## YOUR TASK
Word for word, reproduce the listing that follows, excluding any pictures it contains.

## RECORDED INFORMATION
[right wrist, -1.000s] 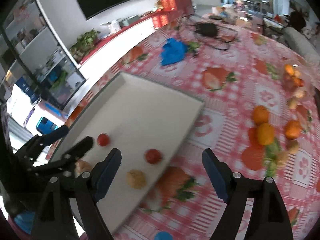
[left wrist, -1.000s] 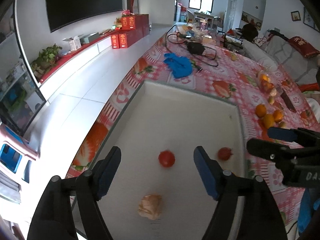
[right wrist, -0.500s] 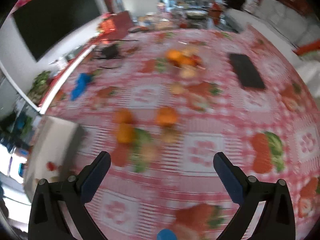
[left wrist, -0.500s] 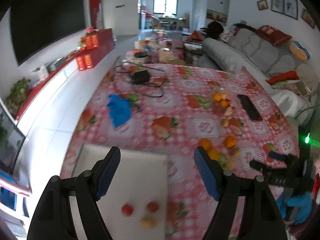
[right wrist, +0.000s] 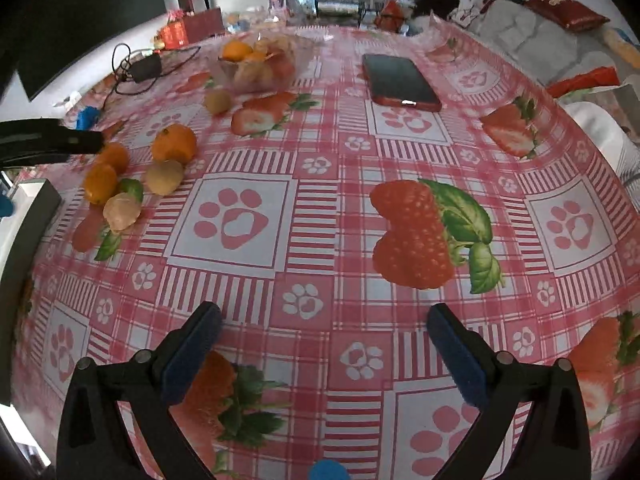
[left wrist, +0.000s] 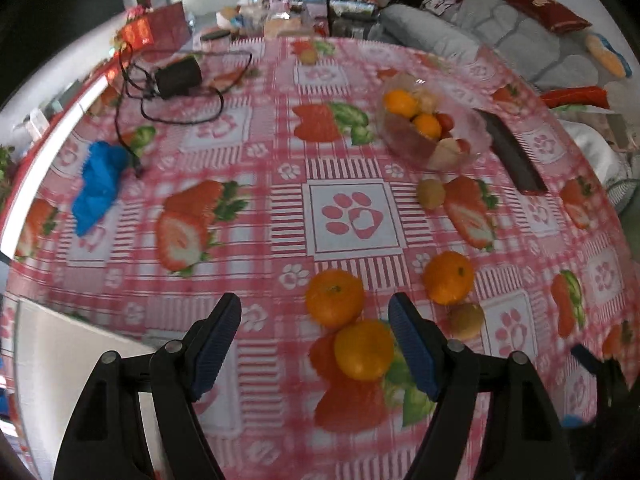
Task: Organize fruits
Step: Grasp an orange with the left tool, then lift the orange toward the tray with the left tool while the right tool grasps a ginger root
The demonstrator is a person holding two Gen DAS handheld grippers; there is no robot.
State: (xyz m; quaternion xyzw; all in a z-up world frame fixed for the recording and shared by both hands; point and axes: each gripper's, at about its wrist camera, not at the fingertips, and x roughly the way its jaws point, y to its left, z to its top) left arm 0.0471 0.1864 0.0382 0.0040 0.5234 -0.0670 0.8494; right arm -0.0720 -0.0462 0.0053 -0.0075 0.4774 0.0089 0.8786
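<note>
1. Oranges, round and loose on the pink strawberry-print tablecloth (left wrist: 352,220), are lying nearest: one orange (left wrist: 363,349) is sitting between the gaping, empty left gripper (left wrist: 315,342) fingers.
2. Only the left view is showing the white tray (left wrist: 60,364).
3. Right gripper (right wrist: 322,354) is hanging wide apart over bare cloth, holding nothing.
4. Farther off, a clear plastic fruit bowl (left wrist: 472,136) is standing beside a black phone (right wrist: 400,78), seen whole only from the right.

My left wrist camera looks steeply down along its fingers at the tablecloth (left wrist: 352,216), close over the oranges (left wrist: 334,298). My right one tilts down too, further right — both share those oranges (right wrist: 174,144), the fruit bowl (right wrist: 260,66) and far sofa (right wrist: 516,20).
</note>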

## COMPLETED EXERCISE
[right wrist, -1.000s] 
[left wrist, -1.000s] 
[right wrist, -0.500s] 
[left wrist, -0.500s] 
[right wrist, +0.000s] 
[left wrist, +0.000s] 
Task: Organize fruits
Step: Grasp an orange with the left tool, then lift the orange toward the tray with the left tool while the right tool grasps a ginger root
The demonstrator is a person holding two Gen DAS handheld grippers; there is no robot.
State: (xyz m; quaternion xyzw; all in a z-up world frame fixed for the recording and shared by both hands; point and axes: each gripper's, at about its wrist camera, not at the fingertips, and x roughly the way its jaws point, y to its left, z to its top) left arm 0.0471 0.1864 0.0382 0.0040 0.5234 -0.0670 0.8494; right arm -0.0720 -0.0462 0.0053 -0.0075 0.4774 0.0089 0.8786
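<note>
1. Oranges, round and loose on the pink strawberry-print tablecloth (left wrist: 352,220), are lying nearest: one orange (left wrist: 363,349) is sitting between the gaping, empty left gripper (left wrist: 315,342) fingers.
2. Only the left view is showing the white tray (left wrist: 60,364).
3. Right gripper (right wrist: 322,354) is hanging wide apart over bare cloth, holding nothing.
4. Farther off, a clear plastic fruit bowl (left wrist: 472,136) is standing beside a black phone (right wrist: 400,78), seen whole only from the right.

My left wrist camera looks steeply down along its fingers at the tablecloth (left wrist: 352,216), close over the oranges (left wrist: 334,298). My right one tilts down too, further right — both share those oranges (right wrist: 174,144), the fruit bowl (right wrist: 260,66) and far sofa (right wrist: 516,20).
</note>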

That completes the answer to the exercise.